Try it:
Every line below from the one containing "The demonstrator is" through the one containing "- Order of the" must be transcribed exactly. Omit all lines outside that stretch.

START Data shown

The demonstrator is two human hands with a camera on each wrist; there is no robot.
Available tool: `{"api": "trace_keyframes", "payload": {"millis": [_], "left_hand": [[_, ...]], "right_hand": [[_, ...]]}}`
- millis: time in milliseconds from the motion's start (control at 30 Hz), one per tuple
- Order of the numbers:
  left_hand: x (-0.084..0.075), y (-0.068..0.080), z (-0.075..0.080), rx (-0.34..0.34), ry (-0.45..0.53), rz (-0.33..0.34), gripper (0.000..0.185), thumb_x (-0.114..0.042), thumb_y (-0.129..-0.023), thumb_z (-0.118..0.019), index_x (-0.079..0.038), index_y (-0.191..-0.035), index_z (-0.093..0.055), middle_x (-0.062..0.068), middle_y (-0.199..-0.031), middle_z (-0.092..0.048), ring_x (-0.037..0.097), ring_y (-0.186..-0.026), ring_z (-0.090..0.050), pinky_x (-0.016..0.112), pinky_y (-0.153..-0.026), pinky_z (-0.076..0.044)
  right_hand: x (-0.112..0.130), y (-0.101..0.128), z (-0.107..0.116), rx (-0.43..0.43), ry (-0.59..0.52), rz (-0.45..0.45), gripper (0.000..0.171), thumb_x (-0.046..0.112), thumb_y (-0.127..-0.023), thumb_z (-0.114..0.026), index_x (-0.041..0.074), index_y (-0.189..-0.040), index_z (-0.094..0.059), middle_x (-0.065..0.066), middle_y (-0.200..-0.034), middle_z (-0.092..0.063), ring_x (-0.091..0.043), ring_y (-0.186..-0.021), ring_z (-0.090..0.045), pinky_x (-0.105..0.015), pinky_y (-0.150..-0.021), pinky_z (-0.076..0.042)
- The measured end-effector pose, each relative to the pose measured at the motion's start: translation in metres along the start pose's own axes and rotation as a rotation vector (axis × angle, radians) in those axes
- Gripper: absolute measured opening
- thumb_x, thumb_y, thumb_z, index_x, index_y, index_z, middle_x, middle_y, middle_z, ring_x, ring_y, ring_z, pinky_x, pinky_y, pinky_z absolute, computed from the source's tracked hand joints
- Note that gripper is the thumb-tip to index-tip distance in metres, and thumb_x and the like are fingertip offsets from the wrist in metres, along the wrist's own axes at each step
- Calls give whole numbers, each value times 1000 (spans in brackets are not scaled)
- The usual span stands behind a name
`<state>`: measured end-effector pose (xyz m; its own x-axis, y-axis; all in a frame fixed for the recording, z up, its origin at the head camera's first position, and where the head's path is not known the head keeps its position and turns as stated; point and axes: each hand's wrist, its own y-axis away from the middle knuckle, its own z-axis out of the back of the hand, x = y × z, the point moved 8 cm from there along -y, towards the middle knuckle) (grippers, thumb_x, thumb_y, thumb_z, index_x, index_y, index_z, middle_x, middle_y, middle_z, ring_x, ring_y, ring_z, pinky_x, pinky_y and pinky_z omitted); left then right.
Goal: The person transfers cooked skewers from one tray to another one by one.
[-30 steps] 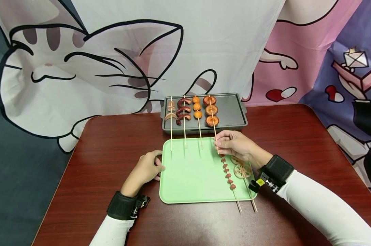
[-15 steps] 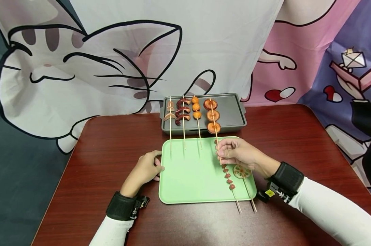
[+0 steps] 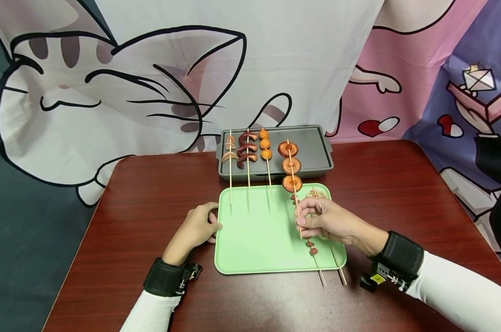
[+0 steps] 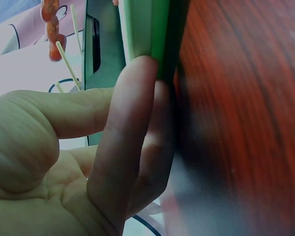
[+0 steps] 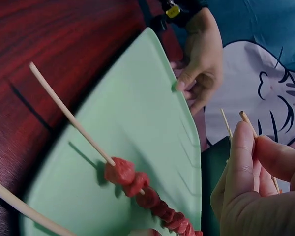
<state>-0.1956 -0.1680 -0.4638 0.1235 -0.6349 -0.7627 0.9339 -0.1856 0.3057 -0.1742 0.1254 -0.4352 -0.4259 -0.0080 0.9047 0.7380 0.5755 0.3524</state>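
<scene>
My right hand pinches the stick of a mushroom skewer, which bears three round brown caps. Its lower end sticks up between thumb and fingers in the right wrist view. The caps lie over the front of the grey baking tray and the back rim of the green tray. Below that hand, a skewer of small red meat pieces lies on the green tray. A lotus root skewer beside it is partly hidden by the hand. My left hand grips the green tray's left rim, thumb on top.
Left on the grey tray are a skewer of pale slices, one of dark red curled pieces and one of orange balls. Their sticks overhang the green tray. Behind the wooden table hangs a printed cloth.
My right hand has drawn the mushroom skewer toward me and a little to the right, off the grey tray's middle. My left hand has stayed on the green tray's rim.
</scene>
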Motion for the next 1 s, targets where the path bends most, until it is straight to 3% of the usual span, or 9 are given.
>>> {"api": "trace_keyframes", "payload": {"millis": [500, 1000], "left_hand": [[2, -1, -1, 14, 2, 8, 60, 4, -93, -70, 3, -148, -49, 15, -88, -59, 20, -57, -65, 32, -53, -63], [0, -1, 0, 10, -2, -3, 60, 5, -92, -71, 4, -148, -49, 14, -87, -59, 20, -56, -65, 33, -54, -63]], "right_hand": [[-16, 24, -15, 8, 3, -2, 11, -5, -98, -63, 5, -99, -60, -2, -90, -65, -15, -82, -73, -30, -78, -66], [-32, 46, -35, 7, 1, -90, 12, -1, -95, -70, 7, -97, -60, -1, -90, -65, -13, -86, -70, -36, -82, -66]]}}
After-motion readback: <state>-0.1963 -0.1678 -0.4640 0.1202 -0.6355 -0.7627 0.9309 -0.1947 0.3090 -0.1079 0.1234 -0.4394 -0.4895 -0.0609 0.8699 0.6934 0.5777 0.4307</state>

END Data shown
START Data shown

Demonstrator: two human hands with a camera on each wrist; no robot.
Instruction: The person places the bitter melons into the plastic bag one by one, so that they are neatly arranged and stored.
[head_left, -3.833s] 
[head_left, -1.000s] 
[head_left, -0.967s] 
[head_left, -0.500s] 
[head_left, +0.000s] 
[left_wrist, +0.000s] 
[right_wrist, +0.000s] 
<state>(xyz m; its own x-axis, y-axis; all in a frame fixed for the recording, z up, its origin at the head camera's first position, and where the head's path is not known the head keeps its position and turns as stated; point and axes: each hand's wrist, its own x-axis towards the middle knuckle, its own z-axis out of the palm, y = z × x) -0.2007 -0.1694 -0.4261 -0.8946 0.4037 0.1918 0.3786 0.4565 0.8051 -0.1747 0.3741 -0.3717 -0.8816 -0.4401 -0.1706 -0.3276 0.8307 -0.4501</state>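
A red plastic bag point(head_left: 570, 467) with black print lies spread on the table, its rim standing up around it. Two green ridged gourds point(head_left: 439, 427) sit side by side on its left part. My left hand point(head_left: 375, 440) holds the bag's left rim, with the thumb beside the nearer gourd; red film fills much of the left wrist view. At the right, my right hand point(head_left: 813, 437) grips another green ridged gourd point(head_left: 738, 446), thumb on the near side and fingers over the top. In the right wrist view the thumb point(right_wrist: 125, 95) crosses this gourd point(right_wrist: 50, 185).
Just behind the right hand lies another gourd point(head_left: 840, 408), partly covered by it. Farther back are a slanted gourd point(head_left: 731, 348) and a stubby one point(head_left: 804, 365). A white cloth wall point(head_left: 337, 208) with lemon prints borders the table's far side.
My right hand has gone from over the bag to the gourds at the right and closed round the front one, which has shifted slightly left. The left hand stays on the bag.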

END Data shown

Reply:
The demonstrator is two human hands with a camera on each wrist; there is no robot.
Available tool: `{"api": "trace_keyframes", "payload": {"millis": [_], "left_hand": [[_, ...]], "right_hand": [[_, ...]]}}`
- millis: time in milliseconds from the motion's start (control at 30 Hz), one per tuple
- Order of the numbers:

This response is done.